Alternate Symbol(s):  THTX

Theratechnologies Inc. is a Canada-based clinical-stage biopharmaceutical company. The Company is focused on the development and commercialization of therapies addressing unmet medical needs. It markets prescription products for people with human immunodeficiency viruses (HIV) in the United States. The Company's research pipeline focuses on specialized therapies addressing unmet medical needs in HIV, nonalcoholic steatohepatitis (NASH) and oncology. Its medicines include Trogarzo and EGRIFTA SV (tesamorelin for injection). Trogarzo (ibalizumab-uiyk) injection is a long-acting monoclonal antibody which binds to domain 2 of the CD4 T cell receptors. EGRIFTA SV (tesamorelin for injection) is approved in the United States for the reduction of excess abdominal fat in people with HIV who have lipodystrophy. Its portfolio includes Phase I clinical trial of sudocetaxel zendusortide (TH1902), a novel peptide-drug conjugate (PDC), in patients with advanced ovarian cancer.


TSX:TH - Post by User

Post by qwerty22on Oct 18, 2021 3:25pm
161 Views
Post# 34019548

Semaglutide nafld data

Semaglutide nafld data

Just published but maybe old.

https://onlinelibrary.wiley.com/doi/full/10.1111/apt.16608

Given it's in NAFLD rather than NASH patients it seems to have some similarities to the Tesamorelin data in its ability to reduce liver fat and just slow fibrosis. Some interesting arguments why that might be we could apply to tesamorelin.

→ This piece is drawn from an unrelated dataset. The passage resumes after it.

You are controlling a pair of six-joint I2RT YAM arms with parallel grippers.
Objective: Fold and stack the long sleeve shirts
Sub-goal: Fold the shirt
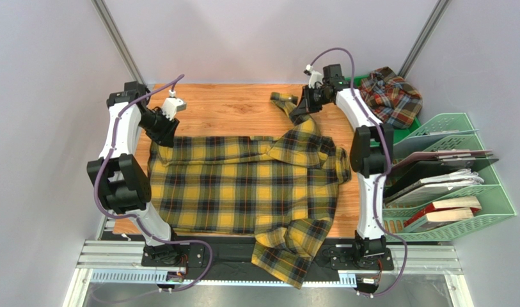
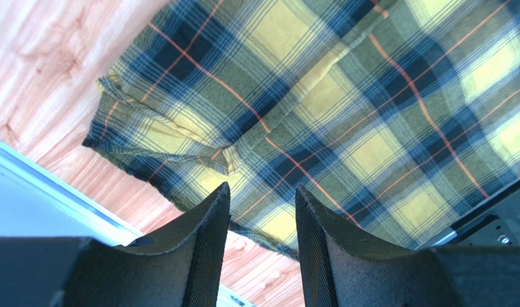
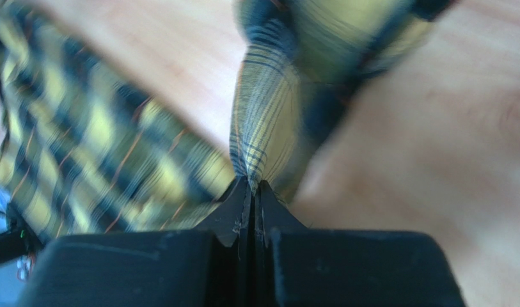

It's easy to think thtx don't have the most complete of data sets but at the same time think they are playing in the same ballpark as some of the leading drugs. I guess my hope is that if NovoNordisk took a look at tesamorelin they would recognize similarities to their own leading drug candidate.


From the discussion
"Although more subjects receiving semaglutide compared with placebo achieved a ≥ 15% reduction in liver stiffness assessed by MRE, this difference was not significant. One possible reason why a significant difference was not observed is that MRE is not sufficiently sensitive to detect changes in fibrosis in patients with less advanced disease.1027 A limitation of our trial is that few subjects (15% overall) had advanced disease/a high degree of liver stiffness (≥3.64 kPa) at baseline, which may have made it difficult to detect a decrease in liver stiffness. The average MRE of 2.95-3.08 kPa for the trial population at baseline corresponds to a borderline histological fibrosis of stage 1-2, while the baseline PDFF values correspond to grade 2-3 steatosis.32 Another possible reason for the lack of significant reduction in liver stiffness in our trial is the timepoint of 48 weeks. Although 48 weeks was sufficient to show NASH resolution with liraglutide in a previous study,18 in a recent study21 semaglutide showed no improvement in liver stiffness after 72 weeks; this may indicate that a much longer timeframe is required to detect an improvement in liver stiffness. Consistent with the liver stiffness findings recorded via MRE, VCTE assessment showed no significant differences between semaglutide and placebo.

Given that hepatic lipotoxicity is a prominent driving force of fibrosis progression and that steatosis and NASH are both reversible conditions,2933 our results showing that semaglutide reduces fat content in hepatocytes suggest the potential to reverse steatosis and halt fibrosis progression. Indeed, fewer subjects treated with semaglutide had a ≥ 15% increase in liver stiffness (MRE) compared with placebo at weeks 48 and 72. A 15% increase in liver stiffness assessed by MRE may be associated with fibrosis progression, including transition from early to advanced fibrosis."